## Task instructions
Please give back each line below unchanged; none of the pictures should appear.

## Stored data
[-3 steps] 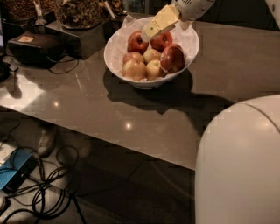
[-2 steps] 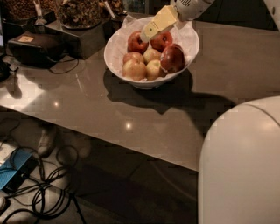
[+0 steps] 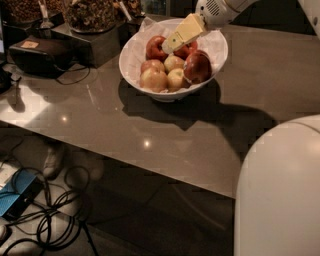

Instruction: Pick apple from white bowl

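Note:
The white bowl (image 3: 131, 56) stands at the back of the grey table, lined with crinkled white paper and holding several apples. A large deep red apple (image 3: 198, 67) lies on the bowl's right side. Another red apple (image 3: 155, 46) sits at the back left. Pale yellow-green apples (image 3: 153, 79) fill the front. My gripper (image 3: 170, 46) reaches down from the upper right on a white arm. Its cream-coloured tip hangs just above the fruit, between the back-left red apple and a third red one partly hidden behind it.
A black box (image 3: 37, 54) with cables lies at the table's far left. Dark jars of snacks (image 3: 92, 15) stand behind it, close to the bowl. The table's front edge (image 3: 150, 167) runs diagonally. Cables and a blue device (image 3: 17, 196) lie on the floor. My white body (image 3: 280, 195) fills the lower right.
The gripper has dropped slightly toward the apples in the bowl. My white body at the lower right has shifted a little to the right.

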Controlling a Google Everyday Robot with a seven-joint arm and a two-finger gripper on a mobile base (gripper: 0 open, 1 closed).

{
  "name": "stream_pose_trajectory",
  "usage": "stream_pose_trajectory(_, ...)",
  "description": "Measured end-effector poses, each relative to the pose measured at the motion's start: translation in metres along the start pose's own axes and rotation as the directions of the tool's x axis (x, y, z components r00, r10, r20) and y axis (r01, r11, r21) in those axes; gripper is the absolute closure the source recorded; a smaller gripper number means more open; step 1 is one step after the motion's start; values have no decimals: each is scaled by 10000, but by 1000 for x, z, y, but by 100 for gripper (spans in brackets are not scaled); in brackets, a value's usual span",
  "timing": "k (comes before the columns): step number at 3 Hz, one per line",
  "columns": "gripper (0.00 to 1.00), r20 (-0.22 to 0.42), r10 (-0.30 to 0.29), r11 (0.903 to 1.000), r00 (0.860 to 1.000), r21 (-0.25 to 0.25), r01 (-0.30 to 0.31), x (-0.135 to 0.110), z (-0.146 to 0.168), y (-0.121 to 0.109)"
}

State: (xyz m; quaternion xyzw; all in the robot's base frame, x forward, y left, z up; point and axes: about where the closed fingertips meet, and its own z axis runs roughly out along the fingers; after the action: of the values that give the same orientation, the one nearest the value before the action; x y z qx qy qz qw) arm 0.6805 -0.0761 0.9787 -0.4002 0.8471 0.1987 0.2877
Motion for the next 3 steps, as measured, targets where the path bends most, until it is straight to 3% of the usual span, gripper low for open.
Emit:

## Reply
[-3 steps] 
[-2 steps] 
[+0 steps] 

Instruction: Pick apple from white bowl

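Note:
The white bowl (image 3: 131, 56) stands at the back of the grey table, lined with crinkled white paper and holding several apples. A large deep red apple (image 3: 198, 67) lies on the bowl's right side. Another red apple (image 3: 155, 46) sits at the back left. Pale yellow-green apples (image 3: 153, 79) fill the front. My gripper (image 3: 170, 46) reaches down from the upper right on a white arm. Its cream-coloured tip hangs just above the fruit, between the back-left red apple and a third red one partly hidden behind it.
A black box (image 3: 37, 54) with cables lies at the table's far left. Dark jars of snacks (image 3: 92, 15) stand behind it, close to the bowl. The table's front edge (image 3: 150, 167) runs diagonally. Cables and a blue device (image 3: 17, 196) lie on the floor. My white body (image 3: 280, 195) fills the lower right.
The gripper has dropped slightly toward the apples in the bowl. My white body at the lower right has shifted a little to the right.
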
Controlling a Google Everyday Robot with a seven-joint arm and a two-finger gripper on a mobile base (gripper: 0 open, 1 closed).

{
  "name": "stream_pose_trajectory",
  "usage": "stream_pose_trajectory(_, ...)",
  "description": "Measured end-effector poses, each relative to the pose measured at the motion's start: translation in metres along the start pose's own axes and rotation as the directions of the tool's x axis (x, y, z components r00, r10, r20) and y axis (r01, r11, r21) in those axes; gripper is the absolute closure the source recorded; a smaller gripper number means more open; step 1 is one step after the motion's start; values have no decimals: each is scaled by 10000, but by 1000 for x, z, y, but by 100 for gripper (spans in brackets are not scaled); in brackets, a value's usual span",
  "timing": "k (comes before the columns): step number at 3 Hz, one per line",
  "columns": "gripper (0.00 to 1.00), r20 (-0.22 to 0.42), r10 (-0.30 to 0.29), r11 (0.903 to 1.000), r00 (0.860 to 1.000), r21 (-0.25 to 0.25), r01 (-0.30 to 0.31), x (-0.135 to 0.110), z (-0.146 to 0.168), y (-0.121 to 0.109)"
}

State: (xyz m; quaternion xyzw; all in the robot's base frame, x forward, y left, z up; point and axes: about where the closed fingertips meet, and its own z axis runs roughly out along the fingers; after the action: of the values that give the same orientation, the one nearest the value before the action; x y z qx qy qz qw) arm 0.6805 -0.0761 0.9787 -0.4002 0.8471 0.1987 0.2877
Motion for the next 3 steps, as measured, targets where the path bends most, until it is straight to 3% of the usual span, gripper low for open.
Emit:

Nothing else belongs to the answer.